If you're using Tri-tone for Messages alerts, there's no way to tell the difference unless you stop pedalling and check. Now imagine that your iPhone is more than 10 feet away from you, or you're in a room where the ambient noise is above whisper level, and you get a new email. How would you know? The New Mail notification sound is so unobtrusive, even with the iPhone's volume maxed out, that it barely ever registers.
I don't know about you, but I've encountered all three of these scenarios with distressing frequency. It's well past time that Apple allows us to customize our alert tones.
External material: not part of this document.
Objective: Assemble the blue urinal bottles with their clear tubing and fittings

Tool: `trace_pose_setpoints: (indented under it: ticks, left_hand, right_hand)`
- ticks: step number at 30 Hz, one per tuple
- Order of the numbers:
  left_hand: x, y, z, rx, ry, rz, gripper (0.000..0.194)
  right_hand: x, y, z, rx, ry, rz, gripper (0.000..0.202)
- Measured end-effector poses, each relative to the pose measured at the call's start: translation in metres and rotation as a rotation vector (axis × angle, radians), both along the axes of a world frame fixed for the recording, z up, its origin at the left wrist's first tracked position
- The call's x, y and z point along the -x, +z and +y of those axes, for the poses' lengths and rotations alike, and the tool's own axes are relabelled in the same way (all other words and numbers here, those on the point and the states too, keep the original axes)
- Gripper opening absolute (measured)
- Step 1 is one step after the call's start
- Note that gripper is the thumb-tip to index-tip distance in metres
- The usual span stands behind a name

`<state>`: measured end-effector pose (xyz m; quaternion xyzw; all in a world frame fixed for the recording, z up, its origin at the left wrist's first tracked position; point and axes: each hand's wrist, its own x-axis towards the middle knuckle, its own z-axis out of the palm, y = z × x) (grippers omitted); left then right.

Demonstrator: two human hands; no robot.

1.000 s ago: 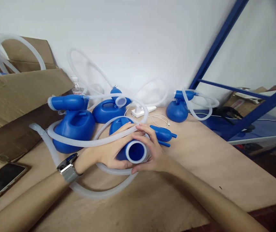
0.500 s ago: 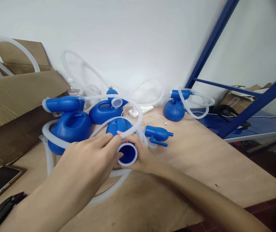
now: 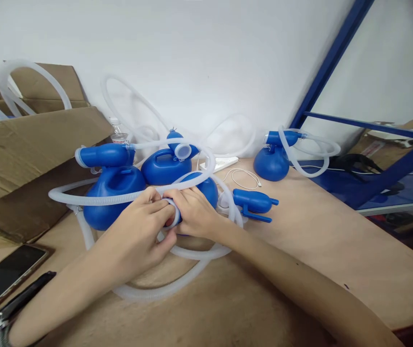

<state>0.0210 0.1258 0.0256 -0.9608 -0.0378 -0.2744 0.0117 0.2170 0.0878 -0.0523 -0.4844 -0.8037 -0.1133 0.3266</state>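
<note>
Both hands are brought together at the centre of the wooden table [image 3: 300, 250], closed around the white-rimmed mouth of a blue container [image 3: 202, 189]. The left hand [image 3: 143, 231] is curled over the mouth from the 8 o'clock side, fingers bent and clamped on the rim; the right hand [image 3: 193, 214] grips the same mouth from the 3 o'clock side, its fingertips meeting those of the left. The rim itself is almost wholly covered by the fingers, so only a short white arc can be made out between them, and whether anything is fitted in the opening cannot be told. Only the rounded upper back of the container is seen behind the right hand. A corrugated translucent hose [image 3: 94, 197] is passed across the left fingers and looped around both wrists on the table; its ends are lost behind the hands. At 10 o'clock from the hands a second blue container [image 3: 114, 193] stands, and a third [image 3: 163, 166] lies behind it at 12 o'clock. A loose blue spout part [image 3: 253, 202] lies just beside the right wrist at 3 o'clock. A fourth container [image 3: 271, 161] stands well apart at 2 o'clock. A cardboard box [image 3: 29, 144] is cut off by the left edge, as is a phone [image 3: 4, 274] at 8 o'clock.
</note>
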Motion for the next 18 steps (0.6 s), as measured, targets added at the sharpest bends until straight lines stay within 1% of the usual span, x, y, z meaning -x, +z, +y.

There's already a modicum of customization built in to iOS 4.2, at least for Text Tones. iPhone 3GS and 3G owners have a choice of six different tones (but in my opinion, Tri-tone is really the only one of these original sounds that's any good), while iPhone 4 owners get another 17 tones (almost all of which are far too long for an SMS and are more suited to a ringtone). You can even assign custom alert tones to different contacts, though you're still restricted to the built-in tones. For New Voicemail, Tri-tone is the only sound you get. New Mail uses the same barely-audible tone as the default sound in Mail for Mac OS X -- but on the Mac, at least you can assign any sound you like. On the iPhone, you're stuck with what Apple gives you.
The iPhone has been on the market for going on four years now, and yet we still haven't been blessed with the ability to use our own sounds for these alert tones. My only question: why the hell not? The iPhone started out not even supporting custom ringtones, but six months later Apple let iPhone users use custom ringtones. Sure, Apple's stopped selling ringtones, but you can still roll your own using multiple methods, including Garageband. Why can't we do the same thing for other alert tones without jailbreaking? I want my iPhone to make the same sound as my Mac when it gets new emails, and I want to be able to use any sound I feel like for SMS alerts so that I can tell the difference between when I've received a new text as opposed to one of my iPhone-using friends using the same very limited subset of sounds.
Other than sheer cussedness, I can't think of a single reason why Apple still doesn't let us do this. It wouldn't even take half an afternoon for Cupertino's crack team of iOS developers to bake this functionality into iOS. The "added complexity" excuse doesn't fly either; at most, we're talking about one additional screen in Settings to set a custom alert tone. iTunes could easily be tweaked to use the same .m4r files that we've been using for custom ringtones all along as custom alerts; in fact, to simplify things Apple could just dump all these sounds into one iTunes folder called "Tones" instead of "Ringtones" and let users assign them as they please.
Apple, just give in and let us have this one thing... this one little thing that other manufacturers' phones have been able to do for years. There are simply no excuses left.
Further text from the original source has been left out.